MATERIAL SHOWN:

────────

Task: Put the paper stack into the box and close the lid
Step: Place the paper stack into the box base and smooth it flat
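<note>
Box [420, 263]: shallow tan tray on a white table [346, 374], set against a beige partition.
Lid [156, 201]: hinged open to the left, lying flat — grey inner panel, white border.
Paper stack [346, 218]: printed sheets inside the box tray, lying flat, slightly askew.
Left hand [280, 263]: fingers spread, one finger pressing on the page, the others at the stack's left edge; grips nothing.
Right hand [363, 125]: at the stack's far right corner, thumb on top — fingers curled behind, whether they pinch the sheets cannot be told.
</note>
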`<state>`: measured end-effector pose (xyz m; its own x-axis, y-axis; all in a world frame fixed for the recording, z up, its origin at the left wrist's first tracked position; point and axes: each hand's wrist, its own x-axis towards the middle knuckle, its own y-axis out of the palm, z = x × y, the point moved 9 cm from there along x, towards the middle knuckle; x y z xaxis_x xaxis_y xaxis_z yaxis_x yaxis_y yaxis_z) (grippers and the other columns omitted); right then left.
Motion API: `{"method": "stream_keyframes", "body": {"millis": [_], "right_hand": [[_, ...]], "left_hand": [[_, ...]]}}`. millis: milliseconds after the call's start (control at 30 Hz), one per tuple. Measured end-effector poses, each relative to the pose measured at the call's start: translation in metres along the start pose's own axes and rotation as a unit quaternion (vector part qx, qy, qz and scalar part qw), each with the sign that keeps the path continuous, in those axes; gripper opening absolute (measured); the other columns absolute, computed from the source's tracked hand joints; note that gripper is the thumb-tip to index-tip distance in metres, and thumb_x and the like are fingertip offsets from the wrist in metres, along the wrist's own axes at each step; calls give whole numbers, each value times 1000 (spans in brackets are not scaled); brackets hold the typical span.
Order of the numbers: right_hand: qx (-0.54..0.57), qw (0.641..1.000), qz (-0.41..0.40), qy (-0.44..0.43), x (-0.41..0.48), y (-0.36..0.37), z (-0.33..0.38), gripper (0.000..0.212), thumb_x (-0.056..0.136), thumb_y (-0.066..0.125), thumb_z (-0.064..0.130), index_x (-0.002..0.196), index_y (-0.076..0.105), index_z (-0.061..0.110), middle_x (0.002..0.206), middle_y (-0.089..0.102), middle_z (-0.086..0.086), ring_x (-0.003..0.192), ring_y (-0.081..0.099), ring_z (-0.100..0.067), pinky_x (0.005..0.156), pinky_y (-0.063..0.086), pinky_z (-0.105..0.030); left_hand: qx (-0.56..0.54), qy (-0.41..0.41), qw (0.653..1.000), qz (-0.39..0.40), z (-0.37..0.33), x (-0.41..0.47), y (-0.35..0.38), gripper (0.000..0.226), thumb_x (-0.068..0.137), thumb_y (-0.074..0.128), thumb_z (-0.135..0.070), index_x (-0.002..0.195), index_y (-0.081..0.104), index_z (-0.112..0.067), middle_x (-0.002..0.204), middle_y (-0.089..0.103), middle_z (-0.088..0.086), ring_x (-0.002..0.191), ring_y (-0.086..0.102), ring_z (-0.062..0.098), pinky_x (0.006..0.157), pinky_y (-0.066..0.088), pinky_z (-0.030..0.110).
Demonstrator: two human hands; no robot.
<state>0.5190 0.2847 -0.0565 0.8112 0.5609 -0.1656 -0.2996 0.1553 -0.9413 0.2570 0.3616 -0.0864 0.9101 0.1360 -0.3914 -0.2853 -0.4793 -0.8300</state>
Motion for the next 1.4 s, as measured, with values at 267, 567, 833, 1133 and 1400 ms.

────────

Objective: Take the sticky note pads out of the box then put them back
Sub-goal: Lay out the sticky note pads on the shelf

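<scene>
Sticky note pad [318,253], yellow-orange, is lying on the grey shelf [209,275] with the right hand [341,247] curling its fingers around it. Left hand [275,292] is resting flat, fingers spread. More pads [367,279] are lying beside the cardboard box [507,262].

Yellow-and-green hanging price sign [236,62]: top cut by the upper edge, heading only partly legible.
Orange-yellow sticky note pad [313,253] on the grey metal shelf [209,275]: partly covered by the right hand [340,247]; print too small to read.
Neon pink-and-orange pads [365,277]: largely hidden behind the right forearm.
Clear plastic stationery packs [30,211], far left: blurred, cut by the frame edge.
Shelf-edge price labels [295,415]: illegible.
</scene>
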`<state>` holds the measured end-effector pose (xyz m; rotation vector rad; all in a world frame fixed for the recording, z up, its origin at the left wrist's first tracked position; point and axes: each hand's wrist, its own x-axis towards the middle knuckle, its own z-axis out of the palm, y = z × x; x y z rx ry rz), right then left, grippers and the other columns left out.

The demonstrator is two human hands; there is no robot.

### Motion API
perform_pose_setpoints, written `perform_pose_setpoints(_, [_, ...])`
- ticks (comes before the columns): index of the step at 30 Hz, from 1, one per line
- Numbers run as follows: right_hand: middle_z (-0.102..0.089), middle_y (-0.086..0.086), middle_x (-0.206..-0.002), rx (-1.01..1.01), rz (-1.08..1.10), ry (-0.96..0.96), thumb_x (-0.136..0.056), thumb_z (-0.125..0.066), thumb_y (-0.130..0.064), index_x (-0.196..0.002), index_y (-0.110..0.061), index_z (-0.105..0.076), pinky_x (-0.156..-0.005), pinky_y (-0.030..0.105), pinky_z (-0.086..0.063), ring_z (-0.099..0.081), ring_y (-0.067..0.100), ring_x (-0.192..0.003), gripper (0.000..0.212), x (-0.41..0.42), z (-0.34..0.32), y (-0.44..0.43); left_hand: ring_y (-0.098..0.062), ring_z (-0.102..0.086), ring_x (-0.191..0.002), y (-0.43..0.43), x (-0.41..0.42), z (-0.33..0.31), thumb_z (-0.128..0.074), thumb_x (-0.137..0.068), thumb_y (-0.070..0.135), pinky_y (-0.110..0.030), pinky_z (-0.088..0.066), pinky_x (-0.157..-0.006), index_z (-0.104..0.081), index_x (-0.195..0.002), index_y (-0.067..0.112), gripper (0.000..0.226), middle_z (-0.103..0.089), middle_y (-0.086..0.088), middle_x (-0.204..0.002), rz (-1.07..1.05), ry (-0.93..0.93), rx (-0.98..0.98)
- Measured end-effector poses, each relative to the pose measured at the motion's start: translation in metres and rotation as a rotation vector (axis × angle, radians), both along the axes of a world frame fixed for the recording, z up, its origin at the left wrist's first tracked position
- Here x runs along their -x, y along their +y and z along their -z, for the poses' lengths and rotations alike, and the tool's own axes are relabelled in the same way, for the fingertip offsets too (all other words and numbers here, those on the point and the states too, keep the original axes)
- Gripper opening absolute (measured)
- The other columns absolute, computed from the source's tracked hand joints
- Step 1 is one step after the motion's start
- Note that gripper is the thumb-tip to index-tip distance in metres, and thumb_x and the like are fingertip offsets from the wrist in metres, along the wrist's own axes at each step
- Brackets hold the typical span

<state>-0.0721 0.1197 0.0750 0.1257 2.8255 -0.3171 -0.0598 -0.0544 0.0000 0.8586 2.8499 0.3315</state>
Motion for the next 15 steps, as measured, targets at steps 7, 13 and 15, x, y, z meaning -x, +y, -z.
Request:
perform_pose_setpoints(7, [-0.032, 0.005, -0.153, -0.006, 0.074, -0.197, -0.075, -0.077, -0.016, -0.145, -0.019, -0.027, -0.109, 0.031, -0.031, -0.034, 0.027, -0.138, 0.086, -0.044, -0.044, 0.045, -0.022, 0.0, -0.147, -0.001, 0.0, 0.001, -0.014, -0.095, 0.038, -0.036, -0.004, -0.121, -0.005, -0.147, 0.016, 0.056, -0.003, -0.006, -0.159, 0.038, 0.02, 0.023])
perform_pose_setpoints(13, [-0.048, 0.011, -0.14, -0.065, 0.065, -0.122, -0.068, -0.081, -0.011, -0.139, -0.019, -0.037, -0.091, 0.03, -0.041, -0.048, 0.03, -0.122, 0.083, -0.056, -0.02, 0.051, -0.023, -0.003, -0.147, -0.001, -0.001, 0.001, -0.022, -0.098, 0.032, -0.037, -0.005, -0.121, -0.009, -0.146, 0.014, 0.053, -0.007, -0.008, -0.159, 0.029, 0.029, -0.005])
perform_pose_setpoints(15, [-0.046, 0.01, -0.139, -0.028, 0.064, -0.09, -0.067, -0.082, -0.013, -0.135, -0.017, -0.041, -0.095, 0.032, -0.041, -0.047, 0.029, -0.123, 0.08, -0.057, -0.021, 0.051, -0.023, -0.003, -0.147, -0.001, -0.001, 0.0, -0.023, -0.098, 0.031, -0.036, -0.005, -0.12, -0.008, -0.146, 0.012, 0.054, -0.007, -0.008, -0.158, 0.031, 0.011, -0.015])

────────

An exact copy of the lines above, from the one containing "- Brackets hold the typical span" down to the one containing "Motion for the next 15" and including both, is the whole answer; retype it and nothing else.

- Brackets hold the typical span

<state>-0.0721 0.1197 0.0750 0.1257 2.8255 -0.3171 -0.0598 -0.0544 0.0000 0.8586 2.8499 0.3315</state>
Motion for the next 15 steps, as measured, targets at steps 7, 13 and 15, x, y, z meaning -x, +y, -z.

Nothing more will be written for this answer.